You sort of overdid it last night, don't you think?

"I'm fine."

You're not fine.

"Fight me."

I'm in your head, dumbass.

Falk sighed wearily, and the voice quieted itself, obedient to her unspoken plight.

A knock suddenly sounded at the door, followed by furious yelling. Among the cacophony, Falk could pick out the voice of Tyrriel and, surprisingly enough, Iyo. She didn't peg him for one who would start up an argument, much less participate in one.

"-you really expect her to know? Wouldn't someone more...," the voice paused momentarily, but resumed again, this time too quietly for Falk to make out. She threw a nervous glance at the mirror she held above her crafting table, noting her frazzled bed head and awkwardly protruding vines, but moved to open the door.

Iyo and Tyrriel froze when Falk threw open the door. The sunlight from the right bit seared her eyes for a bit before she adjusted to the change in lighting, and her headache greedily took the temporary discomfort as incentive to start up again.

"What the flippin' farts are you doing out here at this time and why are you so damn loud?" Falk practically yelled, gesturing to the ever bright sun rising over Auru's wall in the east. Fortunately, both men had the decency to look ashamed, and Falk lowered her voice.

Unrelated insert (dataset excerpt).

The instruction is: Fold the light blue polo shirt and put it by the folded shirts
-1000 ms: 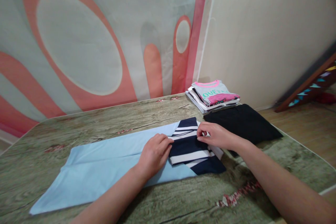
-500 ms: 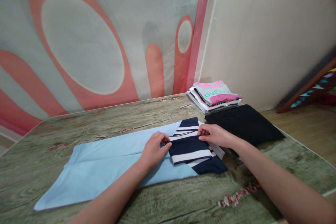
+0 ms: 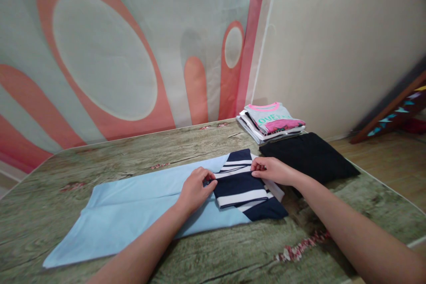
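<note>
As two bare hands meet a light-blue garment (image 3: 126, 213) laid out across the lower center of the frame, the left hand (image 3: 195, 191) holds its thumb and forefinger close together at the left edge of a navy-and-white striped section (image 3: 241, 186), appearing to pinch the cloth there. The remaining fingers of that hand curl inward, partly hidden from the camera. To the right of center, the right hand (image 3: 273, 171) brings thumb and fingertips together at the striped section's upper right edge, apparently gripping the fabric; its other fingers are bent, and how tightly they close cannot be told. The plain blue part stretches toward the lower left of the frame on a wood-patterned table (image 3: 196, 257). Just beyond the right hand, a black folded garment (image 3: 309, 155) lies at right of center, beside a stack of folded clothes (image 3: 271, 124) topped by a gray piece with pink trim. Orange and pink shapes fill a wall panel (image 3: 169, 40) at upper left, next to a plain pale wall (image 3: 326, 44) at upper right.
</note>
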### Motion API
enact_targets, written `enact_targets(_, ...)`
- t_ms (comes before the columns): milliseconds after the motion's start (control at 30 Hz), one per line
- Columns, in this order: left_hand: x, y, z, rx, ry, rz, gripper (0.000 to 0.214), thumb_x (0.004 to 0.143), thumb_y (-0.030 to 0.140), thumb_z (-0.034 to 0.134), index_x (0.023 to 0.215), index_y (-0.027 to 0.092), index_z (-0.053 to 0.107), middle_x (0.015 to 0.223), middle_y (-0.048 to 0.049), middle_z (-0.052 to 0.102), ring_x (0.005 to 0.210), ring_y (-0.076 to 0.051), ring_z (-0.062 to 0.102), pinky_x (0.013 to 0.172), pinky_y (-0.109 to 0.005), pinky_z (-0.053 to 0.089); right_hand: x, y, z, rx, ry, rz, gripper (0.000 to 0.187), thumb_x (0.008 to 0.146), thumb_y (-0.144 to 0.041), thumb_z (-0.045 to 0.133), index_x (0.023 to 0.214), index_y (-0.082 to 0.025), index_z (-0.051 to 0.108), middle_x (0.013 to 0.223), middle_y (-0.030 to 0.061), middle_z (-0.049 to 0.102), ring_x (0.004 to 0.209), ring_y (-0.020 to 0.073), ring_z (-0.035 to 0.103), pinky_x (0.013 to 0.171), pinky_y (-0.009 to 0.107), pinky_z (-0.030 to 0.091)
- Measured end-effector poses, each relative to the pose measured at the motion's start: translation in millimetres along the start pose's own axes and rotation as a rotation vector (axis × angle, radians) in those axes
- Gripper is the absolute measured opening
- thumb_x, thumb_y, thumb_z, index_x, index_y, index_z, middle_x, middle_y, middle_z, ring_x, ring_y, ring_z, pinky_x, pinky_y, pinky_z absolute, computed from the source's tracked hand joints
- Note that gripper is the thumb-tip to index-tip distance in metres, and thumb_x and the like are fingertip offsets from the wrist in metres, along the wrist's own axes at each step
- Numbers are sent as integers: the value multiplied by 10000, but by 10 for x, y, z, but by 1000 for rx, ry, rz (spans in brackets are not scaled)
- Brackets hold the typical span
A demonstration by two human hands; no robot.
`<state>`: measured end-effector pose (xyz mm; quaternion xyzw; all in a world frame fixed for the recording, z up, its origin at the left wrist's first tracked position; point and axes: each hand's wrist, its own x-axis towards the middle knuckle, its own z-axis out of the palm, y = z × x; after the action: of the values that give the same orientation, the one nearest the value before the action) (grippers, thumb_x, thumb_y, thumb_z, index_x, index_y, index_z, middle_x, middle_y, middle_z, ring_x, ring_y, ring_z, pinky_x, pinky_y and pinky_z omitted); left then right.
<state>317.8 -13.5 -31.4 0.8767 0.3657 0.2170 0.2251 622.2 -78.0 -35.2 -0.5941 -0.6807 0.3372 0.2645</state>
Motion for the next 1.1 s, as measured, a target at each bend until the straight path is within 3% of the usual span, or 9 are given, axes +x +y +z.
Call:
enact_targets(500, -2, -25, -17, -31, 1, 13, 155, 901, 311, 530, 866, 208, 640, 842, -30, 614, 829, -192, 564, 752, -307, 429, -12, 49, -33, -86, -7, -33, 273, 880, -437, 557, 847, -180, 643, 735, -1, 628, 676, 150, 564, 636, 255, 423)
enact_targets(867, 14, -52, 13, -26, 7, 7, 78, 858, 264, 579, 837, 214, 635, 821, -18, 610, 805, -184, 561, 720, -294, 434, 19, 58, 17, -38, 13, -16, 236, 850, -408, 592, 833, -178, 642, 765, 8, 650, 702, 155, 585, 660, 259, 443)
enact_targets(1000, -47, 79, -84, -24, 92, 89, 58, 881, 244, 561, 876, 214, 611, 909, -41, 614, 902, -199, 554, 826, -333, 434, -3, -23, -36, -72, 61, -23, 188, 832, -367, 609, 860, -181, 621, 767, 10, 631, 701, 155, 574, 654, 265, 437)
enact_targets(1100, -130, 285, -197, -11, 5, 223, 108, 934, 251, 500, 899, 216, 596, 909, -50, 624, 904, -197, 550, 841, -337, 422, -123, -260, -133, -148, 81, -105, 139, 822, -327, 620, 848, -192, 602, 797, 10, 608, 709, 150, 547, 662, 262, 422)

"I wasn't sleeping anyway," she amended.

Iyo spoke and his deep voice took a concerned tone. "Someone died."

"So?" Falk responded, confused. "Someone's always dying"

"No, someone has died... for good."


"They were found by the Artifact a few days ago, a stab wound in their stomach", Tyrriel added, but Falk wasn't paying attention.

Dead, dead, dead, dead, dead, dead, dead, dead...


Dead, dead, dead, dead...

Fingers snapped in front of Falk's face, breaking her mantra and bringing her back to reality.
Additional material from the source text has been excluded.